OSLO — Norway's chief prosecutor said today that former diplomat Arne Treholt told of being sexually blackmailed into providing nuclear and other military secrets from Norway and NATO to agents of the Soviet Union.
Treholt told interrogators that he attended a private party in Moscow in 1975 that turned into an "orgy," prosecutor Lars Qvigstad said, and later he was confronted with photographs by a Soviet agent who quizzed him on his access to secret material.

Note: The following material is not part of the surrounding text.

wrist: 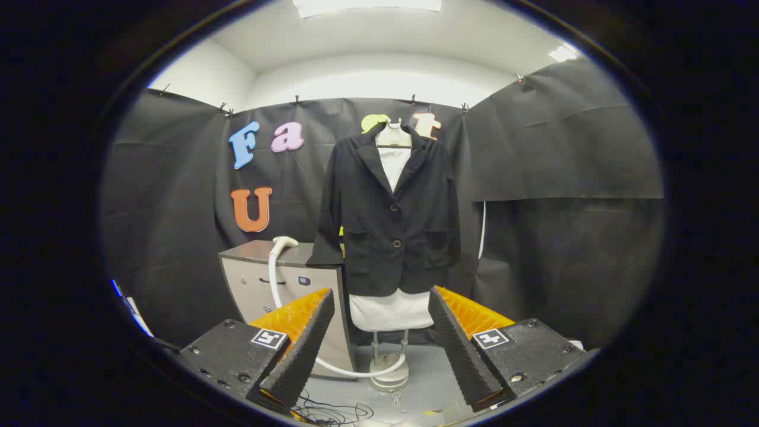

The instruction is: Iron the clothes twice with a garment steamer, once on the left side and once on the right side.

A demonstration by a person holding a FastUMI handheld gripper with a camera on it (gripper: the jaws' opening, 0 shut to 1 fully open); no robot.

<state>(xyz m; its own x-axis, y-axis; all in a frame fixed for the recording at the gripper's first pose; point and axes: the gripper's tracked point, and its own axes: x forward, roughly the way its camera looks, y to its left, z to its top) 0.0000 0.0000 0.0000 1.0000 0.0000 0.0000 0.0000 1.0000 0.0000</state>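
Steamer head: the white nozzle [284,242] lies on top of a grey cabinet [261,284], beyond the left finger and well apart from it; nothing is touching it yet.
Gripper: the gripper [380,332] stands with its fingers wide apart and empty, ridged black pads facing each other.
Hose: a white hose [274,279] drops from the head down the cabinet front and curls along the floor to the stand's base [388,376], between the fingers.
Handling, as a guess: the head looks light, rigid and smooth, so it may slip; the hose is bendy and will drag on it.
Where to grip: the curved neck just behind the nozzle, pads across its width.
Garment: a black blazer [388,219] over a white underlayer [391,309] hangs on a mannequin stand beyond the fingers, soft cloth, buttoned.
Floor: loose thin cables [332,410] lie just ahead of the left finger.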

In his first presentation in the opening sessions of Treholt's espionage trial today, Qvigstad outlined a long series of contacts after 1975 between Treholt and Soviet agents. He said many details of Treholt's work for the Soviet Union were too sensitive to be disclosed in open court.
Treholt was accused of providing the Soviets with an array of secrets, including NATO nuclear strategies.
Qvigstad described exchanges of documents in Oslo and New York restaurants, in the delegates' lounge and library of the United Nations, and in a jogging park near the Norwegian capital.
Earlier, Treholt, a former Foreign Ministry spokesman, stood in the courtroom dock and denied that he had violated Norwegian security laws.
Treholt is accused of giving Soviet agents details of Norwegian and North Atlantic Treaty Organization air defense and warning systems, as well as reports on the defense of Norway's remote border with the Soviet Union.
He also is accused of revealing Western intelligence on the Middle East and Afghanistan to Iraq and the Soviets, and disclosing the contents of talks with Henry Kissinger, Helmut Schmidt and other ranking Western officials in a 10-year espionage career.
The charges, made public for the first time today, were included in a 15-page list read at the opening of Treholt's trial before a panel of judges.
The personable and polished Treholt, 42, once considered one of the country's fastest rising diplomats, has been in custody since his arrest at Oslo's airport on Jan. 20, 1984. Police said he was preparing to leave Norway with 66 NATO and other documents he planned to give Soviet agents in Vienna.
He faces a possible sentence of up to 20 years in prison. The trial is expected to last at least five weeks.
Norwegian newspapers have quoted him as saying in a letter smuggled out of prison that he was not a spy but an "unorthodox diplomat" trying to improve Soviet understanding of Norwegian national interests.